Moderated by Headmaster Tracy, the panel included Tracey Camilleri, Associate Fellow at the Saïd Business School, University of Oxford; Margot Morrell, lead author of Shackleton's Way: Leadership Lessons from the Great Antarctic Explorer; and Phil Reed, Director of the Churchill War Rooms, London (who joined via video conference).
Examining different types of leaders, leadership qualities, and how to tap into one’s own strengths, the panelists answered questions generated by students that tied present-day leadership applications with examples from leaders past.
Relating to this year’s summer reading selection (Endurance: An Epic of Polar Adventure by F.A. Worsley) that details Sir Ernest Shackelton’s doomed Antarctic exploration in the early 1900s, Ms. Morrell discussed Shackelton’s inspiring confidence and determination. “The big questions everyone asks about Shackelton: ‘How did he do it? How did he manage to get everyone home alive and have a remarkably good time throughout, considering the ordeal?’ It was through four clear leadership skills: commitment (to getting his crew through the ordeal); connection (calling his crew together so they would all hear the same message and asking for their input); caring about his crew and making that visible; and maintaining a positive attitude.”

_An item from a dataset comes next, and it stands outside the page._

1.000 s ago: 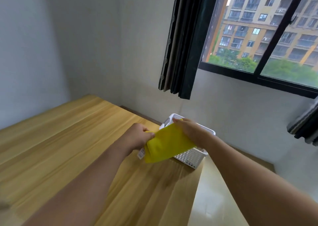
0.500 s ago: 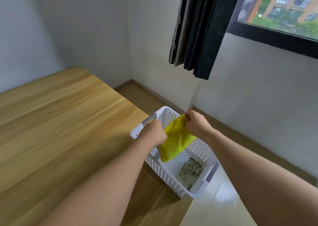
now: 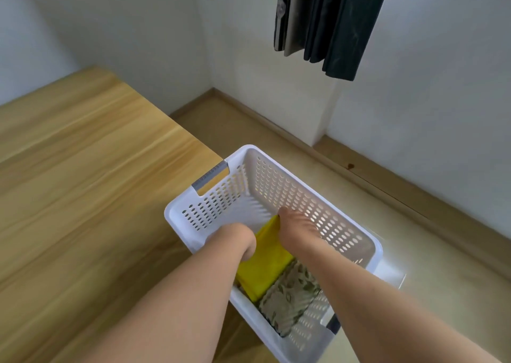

Noting that no one – even a leader – is perfect, Mr. Reed reminded students that “It’s scary to be a leader, because you have to have the courage to fail. This is intrinsic to being a good leader – you need that state of mind to take risks. And courage comes from having a conviction and standing by it.”
When asked about the role of followers in the complex world of the 21st century, Ms. Camilleri stressed the importance of their need to question. “Too often we want leaders to be perfect. Followers need to be questioning and see themselves as partners with the leaders. This century will require a degree of followership – we all need to be leaders and be followers to make a change. When a team is working well it’s more than the sum of its parts.”
Established in 2007, the Cushing Institute for 21st Century Leadership serves as a hub for research, curriculum resources, visiting scholars, guest speakers, collaborations, and the experiential opportunities students need to become successful and fully informed leaders for the 21st century. The Oxford-Cushing Discussions are held twice per academic year.